Едва Герман вошел в контору, как зазвонил телефон. Он поднял трубку, и тотчас с того конца провода донесся сильный, рассерженный бас рабби. "Где, ко всем чертям, вы прячетесь? Вы должны были сегодня с утра сдать работу! Где моя речь для Атлантик-Сити? Вы забываете, что я должен загодя просмотреть ее, не говоря уж о том, что у меня есть и другие дела. И что это такое — жить в доме, где нет телефона? Тот, кто работает на меня, должен быть достижим. Он не должен забиваться в нору, как мышь! Ах, вы все еще новичок! 3десь Нью-Йорк, а не Живков! Америка свободная страна; вам здесь незачем прятаться. Разве что вы зарабатываете деньги запрещенный способом или черт знает что еще! Говорю вам сегодня в последний раз — поставьте себе телефон, или нашему сотрудничеству придет конец. Ждите меня, я сейчас приду. Мне надо кое-что обсудить с вами. Оставайтесь на месте!" Рабби Ламперт положил трубку.

Герман начал писать — быстро и мелким почерком. При первой встрече с рабби он не решился признаться, что женат на польской крестьянке. Он сказал, что вдовец и что снимает комнату у своего бедного друга со старой родины портного, у которого нет телефона. Номер Германа в Бруклине стоял в телефонной книге под именем Ядвиги Прач.

Рабби Ламперт часто спрашивал, нельзя ли ему навестить Германа у его портного. Рабби находил особенное удовольствие в том, что бы проехаться в кадиллаке по бедным районам.
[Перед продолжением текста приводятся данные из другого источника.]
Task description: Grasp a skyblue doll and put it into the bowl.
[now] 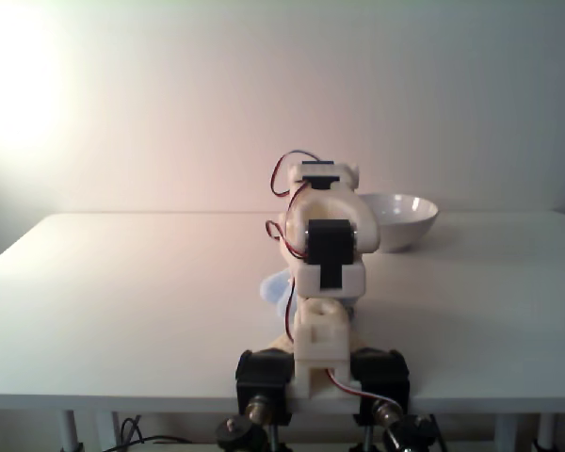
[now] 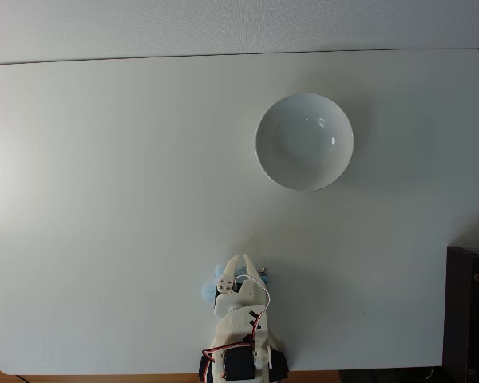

Он наслаждался, когда люди восхищались его большим телом и дорогими костюмами. И ему доставляло радость быть щедрым он любил давать работу нуждающимся, писать рекомендательные письма, открывавшие двери филантропических организаций. До сих пор Герману удавалось удерживать рабби от визита. Он объяснял, что портной избегает людей, что пребывание в лагере сделало его несколько эксцентричным человеком, вполне способным не впустить рабби в дом. Герман остудил желание рабби еще и тем, что упомянул мимоходом, что жена портного парализована и у супругов нет детей. Рабби предпочитал семьи с дочерьми.